結局あの二人はなにしに来たんだ? ってまあ、約束を忘れていた俺が全面的に悪いのだが。

頬をさする。まだ少し痛い。でもこの痛みが、今はなんだか安心感を与えてくれる。

「……サンキュー」

俺は意図せず、そんなセリフをつぶやいていた。




「それで俊ちゃん、体調はどう? 気分は悪くない?」

途端に声がした。先刻、俺を苦しめていた声が。

「……………………」

「お熱はどう? ちょっと測ってみよっか」

葵ねぇが俺の額に手を伸ばす。俺はその手をはらけた。

「どうしたの俊ちゃん? お姉ちゃんにお熱を測らせて?」

葵ねぇはさも当然のように続けようとする。そんな彼女に、俺は猜疑心さいぎしんあらわにする。

「……葵ねぇ、さっきのはなに?」

少しの沈黙。そして、

「さっき……? なんのことかしら?」

「とぼけないで。さっきの、その……マーキングとか、歯形とか……」

「……? ごめんなさい俊ちゃん。お姉ちゃんちょっとわからないわ」

「ふざけないでっ……! 葵ねぇ……俺の首を縛ったじゃないか……」

「え!? お姉ちゃんが、俊ちゃんの首を……? ううん、お姉ちゃんがそんなことするわけないわ……! そんな、俊ちゃんを傷つけるようなこと……」

葵ねぇは神妙そうな表情で続けた。

「……きっと、悪い夢でも見ていたのね。ちょっと、お薬が強すぎたのかしら」

「夢、だって……?」

「やっぱりもうちょっとお休みが必要ね。待ってて俊ちゃん、すぐに夜ご飯作ってきてあげるから」

葵ねぇはそう言うと足早に部屋を発った。呆然とする俺を置き去りにするように。


「……夢だって…………あれが……?」

そんなはずがない。俺ははっきりと、鮮明にあの苦しみを覚えている。夢であってたまるか。
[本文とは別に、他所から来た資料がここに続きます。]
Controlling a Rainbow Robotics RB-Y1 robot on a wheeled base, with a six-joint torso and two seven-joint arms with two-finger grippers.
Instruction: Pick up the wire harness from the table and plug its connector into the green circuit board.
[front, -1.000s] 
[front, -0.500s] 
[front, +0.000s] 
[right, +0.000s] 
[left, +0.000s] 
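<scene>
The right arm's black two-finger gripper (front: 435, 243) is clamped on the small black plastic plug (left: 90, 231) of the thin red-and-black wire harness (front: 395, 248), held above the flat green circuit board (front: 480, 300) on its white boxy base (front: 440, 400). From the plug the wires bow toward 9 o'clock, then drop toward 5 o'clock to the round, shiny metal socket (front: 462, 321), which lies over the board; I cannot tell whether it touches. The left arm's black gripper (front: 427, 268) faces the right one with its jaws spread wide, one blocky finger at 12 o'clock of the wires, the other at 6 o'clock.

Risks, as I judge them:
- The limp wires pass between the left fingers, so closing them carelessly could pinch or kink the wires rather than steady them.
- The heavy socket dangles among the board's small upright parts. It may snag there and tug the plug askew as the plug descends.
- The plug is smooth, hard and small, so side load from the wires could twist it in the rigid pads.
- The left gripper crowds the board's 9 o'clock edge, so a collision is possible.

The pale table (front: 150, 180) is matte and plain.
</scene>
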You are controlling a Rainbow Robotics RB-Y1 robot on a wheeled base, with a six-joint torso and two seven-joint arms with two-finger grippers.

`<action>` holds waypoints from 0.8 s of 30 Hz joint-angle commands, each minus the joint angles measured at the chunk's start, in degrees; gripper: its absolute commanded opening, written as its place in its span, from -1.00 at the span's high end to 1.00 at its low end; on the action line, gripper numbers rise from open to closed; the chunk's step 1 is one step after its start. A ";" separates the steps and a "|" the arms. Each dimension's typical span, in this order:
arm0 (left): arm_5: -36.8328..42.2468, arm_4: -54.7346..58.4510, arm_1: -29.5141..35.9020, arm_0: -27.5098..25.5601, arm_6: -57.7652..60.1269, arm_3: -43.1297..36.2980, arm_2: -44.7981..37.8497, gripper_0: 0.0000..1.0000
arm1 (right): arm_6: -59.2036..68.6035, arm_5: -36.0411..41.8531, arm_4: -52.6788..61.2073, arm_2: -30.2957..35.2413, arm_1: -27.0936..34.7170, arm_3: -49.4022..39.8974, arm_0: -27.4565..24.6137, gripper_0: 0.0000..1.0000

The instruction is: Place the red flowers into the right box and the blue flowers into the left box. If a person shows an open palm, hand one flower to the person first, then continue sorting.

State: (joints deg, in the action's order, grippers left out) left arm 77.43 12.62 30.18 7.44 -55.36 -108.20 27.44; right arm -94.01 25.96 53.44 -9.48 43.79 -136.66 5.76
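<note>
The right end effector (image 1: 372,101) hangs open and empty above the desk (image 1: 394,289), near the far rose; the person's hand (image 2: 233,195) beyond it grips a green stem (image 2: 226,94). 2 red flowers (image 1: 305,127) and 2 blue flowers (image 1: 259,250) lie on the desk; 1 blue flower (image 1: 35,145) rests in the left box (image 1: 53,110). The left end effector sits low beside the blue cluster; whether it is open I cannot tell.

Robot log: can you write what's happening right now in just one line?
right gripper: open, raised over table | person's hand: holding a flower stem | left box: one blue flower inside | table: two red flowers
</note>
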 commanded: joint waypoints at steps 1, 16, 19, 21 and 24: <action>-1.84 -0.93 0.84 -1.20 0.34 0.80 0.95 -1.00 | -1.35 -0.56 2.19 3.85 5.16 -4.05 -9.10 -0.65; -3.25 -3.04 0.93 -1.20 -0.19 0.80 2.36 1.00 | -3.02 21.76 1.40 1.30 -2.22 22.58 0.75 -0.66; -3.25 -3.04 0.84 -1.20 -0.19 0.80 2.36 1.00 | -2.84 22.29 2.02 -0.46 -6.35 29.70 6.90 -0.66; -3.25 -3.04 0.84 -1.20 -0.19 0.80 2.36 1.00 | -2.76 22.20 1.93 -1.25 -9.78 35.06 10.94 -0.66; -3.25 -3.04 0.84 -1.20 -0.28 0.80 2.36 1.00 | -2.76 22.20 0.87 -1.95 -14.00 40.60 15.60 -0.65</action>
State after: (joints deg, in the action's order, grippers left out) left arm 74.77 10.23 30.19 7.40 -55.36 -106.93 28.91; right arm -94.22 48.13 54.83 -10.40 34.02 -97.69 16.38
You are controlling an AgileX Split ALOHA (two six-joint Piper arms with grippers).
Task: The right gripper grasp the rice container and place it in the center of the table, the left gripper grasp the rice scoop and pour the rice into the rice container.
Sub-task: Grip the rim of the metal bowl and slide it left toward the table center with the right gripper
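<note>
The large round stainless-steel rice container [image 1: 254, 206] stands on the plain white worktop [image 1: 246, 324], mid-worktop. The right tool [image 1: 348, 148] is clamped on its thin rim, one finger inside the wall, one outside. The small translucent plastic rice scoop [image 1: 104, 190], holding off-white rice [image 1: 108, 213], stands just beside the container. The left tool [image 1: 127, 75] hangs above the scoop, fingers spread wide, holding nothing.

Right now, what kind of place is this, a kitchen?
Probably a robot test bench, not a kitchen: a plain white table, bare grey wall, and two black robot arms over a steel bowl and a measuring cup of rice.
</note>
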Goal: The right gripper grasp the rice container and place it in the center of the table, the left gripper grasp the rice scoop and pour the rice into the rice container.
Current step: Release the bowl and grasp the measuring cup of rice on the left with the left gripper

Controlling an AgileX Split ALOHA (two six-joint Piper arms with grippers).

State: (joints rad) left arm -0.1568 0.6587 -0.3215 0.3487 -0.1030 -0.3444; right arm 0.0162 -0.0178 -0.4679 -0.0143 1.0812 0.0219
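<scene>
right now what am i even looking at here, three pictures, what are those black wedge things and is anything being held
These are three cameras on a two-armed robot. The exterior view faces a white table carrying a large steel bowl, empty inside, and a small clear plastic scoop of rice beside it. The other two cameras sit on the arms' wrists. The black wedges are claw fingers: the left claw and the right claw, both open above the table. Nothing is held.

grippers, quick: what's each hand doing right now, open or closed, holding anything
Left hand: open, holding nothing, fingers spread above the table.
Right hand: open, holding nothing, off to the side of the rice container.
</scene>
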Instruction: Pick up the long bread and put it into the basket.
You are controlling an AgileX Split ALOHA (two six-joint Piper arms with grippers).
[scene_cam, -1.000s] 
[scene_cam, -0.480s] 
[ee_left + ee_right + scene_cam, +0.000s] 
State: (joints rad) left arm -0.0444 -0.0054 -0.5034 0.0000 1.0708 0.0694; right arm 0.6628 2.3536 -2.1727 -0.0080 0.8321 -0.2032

……でも同時に、夢であったらどんなによかっただろうとも思った。まさか葵ねぇが、俺に対してあんなことをするなんて……。到底認めたくない現実だ。


「……………………」

俺はまだダルさが残る体を連れ、姿見の前に立つ。そしてゆっくりとTシャツを脱いだ。文字通り一糸まとわぬ上半身、そこには──

「くっ……」

真っ赤に染まった肌と、大量の歯形が目に焼き付いた。


どうやら俺は、葵ねぇを疑わなければならなくなってしまったようだ。